> **What you are asked to do**: Every line containing the string "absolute" should be returned from the records.

> **Input**:
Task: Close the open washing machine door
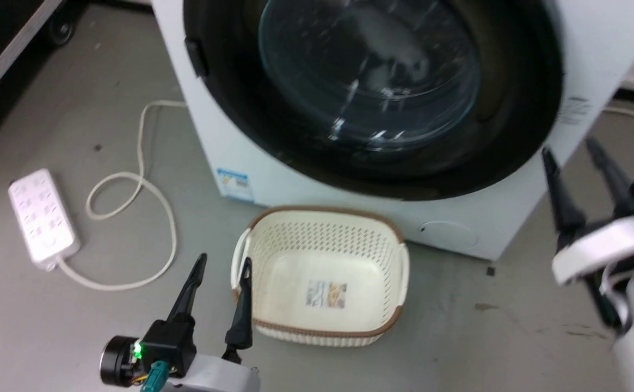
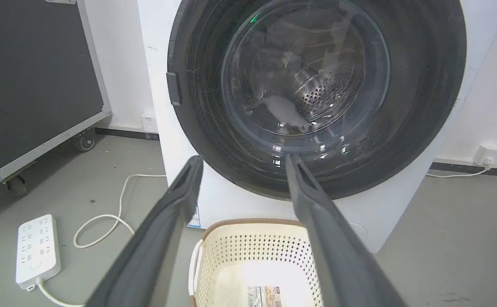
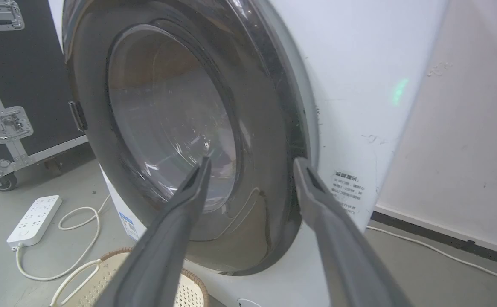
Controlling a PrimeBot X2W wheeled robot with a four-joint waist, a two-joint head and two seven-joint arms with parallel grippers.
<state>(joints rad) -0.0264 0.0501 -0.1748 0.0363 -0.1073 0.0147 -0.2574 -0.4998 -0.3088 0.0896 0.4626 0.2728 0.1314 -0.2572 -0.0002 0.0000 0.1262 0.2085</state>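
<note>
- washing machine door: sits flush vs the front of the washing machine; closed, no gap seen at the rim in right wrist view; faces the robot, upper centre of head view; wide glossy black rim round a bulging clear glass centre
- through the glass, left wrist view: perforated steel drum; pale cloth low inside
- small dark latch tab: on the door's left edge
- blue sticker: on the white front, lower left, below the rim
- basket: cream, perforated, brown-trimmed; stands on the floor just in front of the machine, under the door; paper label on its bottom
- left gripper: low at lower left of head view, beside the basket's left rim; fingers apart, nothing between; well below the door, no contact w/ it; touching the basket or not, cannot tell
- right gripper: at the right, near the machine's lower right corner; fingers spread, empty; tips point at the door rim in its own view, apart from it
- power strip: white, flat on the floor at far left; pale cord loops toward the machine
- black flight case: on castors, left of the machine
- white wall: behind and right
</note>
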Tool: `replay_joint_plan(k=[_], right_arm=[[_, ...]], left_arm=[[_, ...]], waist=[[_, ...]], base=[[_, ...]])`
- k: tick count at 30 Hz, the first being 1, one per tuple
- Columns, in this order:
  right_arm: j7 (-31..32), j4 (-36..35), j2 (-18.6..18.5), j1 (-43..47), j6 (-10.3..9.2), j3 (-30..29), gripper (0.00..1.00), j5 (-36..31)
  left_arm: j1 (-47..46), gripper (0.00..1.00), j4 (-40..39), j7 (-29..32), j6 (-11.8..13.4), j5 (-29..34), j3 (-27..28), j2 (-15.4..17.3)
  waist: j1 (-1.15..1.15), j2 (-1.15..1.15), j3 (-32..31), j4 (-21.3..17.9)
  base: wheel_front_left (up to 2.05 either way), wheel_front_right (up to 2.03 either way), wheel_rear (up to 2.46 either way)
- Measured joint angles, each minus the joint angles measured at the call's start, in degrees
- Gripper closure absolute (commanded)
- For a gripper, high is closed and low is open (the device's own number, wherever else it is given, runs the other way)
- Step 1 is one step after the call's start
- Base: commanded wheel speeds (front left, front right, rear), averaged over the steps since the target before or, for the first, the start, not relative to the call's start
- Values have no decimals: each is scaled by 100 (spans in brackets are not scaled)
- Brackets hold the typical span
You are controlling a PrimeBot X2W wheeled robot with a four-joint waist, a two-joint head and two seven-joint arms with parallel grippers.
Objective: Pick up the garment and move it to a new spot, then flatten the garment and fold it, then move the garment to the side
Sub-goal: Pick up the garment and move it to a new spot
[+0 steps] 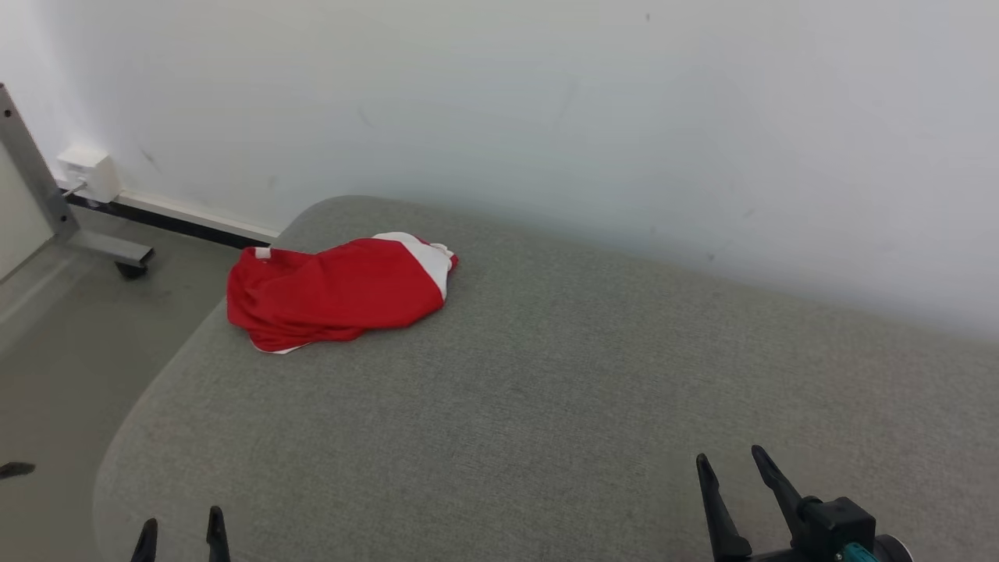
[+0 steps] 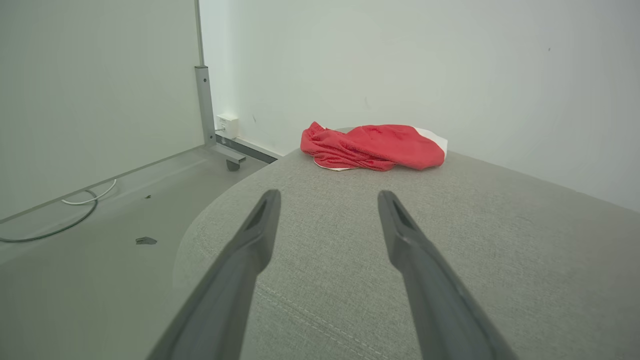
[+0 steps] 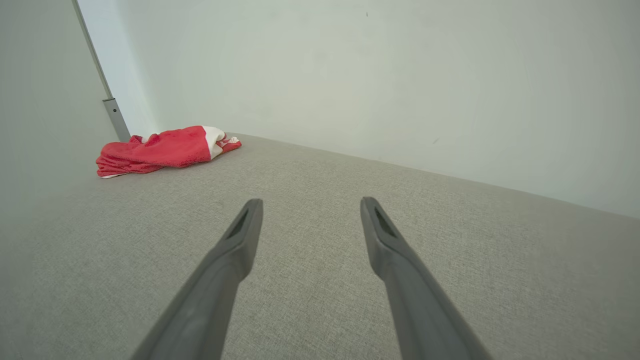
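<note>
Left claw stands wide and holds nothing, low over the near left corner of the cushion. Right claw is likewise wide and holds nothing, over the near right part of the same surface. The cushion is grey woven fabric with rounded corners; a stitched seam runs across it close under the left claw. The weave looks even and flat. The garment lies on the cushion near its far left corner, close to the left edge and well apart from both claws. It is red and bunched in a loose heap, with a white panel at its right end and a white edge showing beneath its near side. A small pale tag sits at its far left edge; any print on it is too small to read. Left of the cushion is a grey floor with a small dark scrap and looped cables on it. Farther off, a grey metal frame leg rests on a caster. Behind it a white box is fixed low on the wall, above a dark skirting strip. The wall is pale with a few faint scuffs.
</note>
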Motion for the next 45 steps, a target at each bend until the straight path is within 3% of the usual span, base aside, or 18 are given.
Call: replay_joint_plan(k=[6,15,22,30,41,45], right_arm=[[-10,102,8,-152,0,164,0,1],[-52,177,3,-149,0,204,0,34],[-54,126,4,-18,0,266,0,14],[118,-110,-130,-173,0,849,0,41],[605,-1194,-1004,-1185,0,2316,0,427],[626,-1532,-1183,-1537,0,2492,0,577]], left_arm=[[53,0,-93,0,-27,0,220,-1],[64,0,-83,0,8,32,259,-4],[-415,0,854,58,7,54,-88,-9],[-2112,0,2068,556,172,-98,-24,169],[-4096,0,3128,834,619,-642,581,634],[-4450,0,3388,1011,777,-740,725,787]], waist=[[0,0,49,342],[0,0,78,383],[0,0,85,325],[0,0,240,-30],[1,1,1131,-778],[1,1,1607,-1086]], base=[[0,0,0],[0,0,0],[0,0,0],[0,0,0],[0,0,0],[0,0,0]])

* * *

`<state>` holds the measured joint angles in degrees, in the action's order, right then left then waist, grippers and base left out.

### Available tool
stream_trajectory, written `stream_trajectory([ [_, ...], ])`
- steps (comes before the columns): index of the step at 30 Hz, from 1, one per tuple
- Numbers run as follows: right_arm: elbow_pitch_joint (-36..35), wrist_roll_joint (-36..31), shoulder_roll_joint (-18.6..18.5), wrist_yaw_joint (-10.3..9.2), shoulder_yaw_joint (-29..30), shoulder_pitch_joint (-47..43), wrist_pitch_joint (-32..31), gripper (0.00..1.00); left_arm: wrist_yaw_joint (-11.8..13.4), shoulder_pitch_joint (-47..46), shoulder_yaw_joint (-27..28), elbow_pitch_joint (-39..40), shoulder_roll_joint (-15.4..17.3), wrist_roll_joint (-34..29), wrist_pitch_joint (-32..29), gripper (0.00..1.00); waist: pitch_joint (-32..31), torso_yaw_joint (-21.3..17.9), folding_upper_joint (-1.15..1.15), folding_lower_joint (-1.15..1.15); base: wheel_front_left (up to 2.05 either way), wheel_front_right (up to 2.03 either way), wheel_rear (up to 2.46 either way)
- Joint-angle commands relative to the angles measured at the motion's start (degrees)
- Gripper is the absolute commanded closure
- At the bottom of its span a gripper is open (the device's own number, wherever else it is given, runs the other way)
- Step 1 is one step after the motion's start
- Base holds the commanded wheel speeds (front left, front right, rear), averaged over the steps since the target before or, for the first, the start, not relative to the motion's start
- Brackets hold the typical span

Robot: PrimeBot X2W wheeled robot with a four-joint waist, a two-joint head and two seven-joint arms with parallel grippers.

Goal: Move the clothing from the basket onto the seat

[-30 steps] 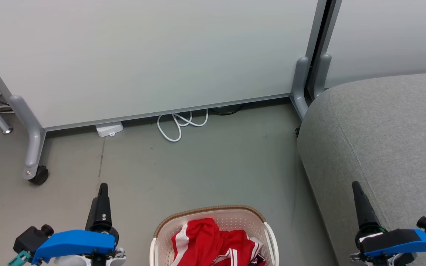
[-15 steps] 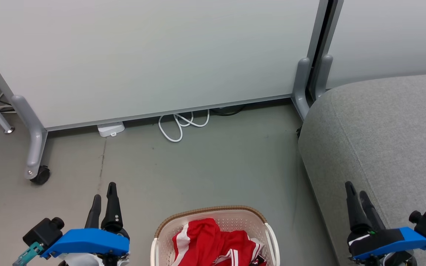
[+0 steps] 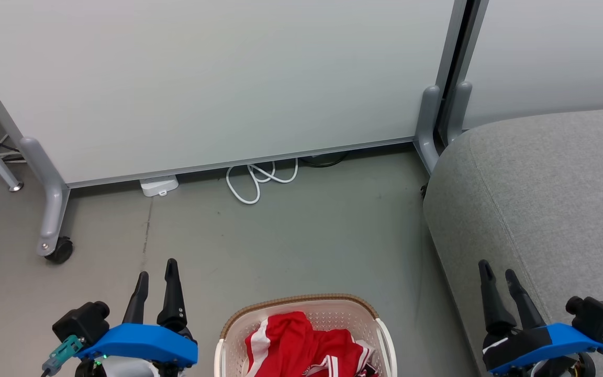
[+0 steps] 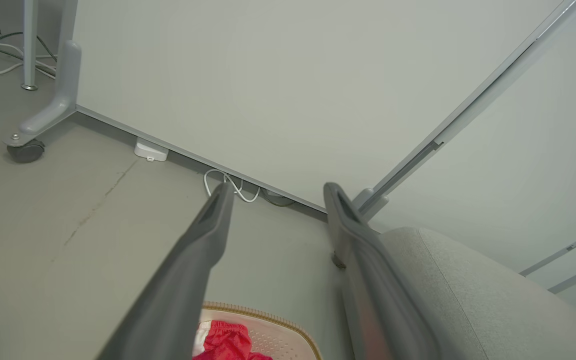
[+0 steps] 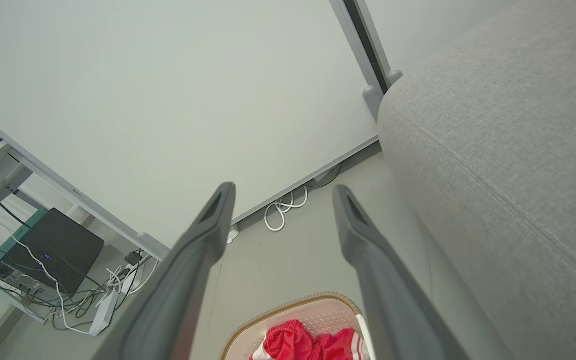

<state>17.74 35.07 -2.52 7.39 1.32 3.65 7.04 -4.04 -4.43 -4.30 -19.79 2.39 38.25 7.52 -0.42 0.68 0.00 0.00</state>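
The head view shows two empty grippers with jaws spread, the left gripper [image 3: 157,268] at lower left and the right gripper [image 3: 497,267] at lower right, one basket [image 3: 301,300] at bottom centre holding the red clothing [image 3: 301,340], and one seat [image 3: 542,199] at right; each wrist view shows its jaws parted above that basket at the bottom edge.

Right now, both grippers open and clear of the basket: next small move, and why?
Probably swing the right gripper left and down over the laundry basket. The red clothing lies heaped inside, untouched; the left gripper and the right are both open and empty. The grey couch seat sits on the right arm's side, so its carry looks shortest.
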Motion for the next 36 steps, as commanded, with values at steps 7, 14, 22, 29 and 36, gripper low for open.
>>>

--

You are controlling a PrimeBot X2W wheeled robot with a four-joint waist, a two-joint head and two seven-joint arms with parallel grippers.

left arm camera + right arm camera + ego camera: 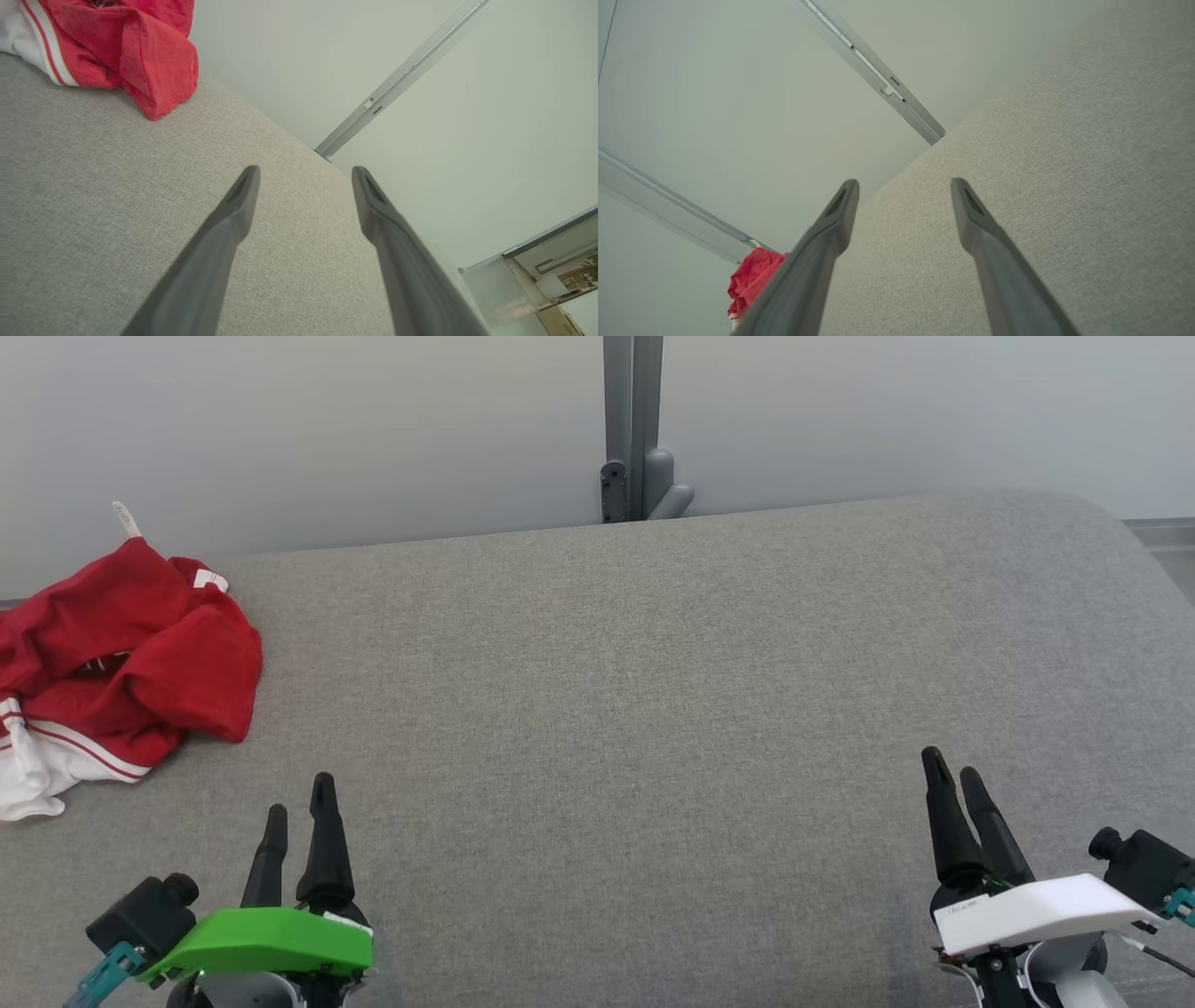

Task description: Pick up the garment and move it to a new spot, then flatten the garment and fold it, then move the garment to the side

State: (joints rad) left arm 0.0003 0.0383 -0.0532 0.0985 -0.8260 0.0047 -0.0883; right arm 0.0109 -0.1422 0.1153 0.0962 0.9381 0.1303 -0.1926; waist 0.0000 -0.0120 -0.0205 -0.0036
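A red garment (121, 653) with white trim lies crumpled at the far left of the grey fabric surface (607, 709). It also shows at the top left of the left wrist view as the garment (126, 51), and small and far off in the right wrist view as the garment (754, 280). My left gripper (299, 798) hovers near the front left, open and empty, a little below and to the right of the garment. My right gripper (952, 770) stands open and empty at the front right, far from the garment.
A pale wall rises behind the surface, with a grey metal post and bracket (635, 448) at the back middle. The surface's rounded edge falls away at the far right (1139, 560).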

> **Task solution**:
- Gripper closure absolute (commanded)
- Gripper is the absolute commanded closure

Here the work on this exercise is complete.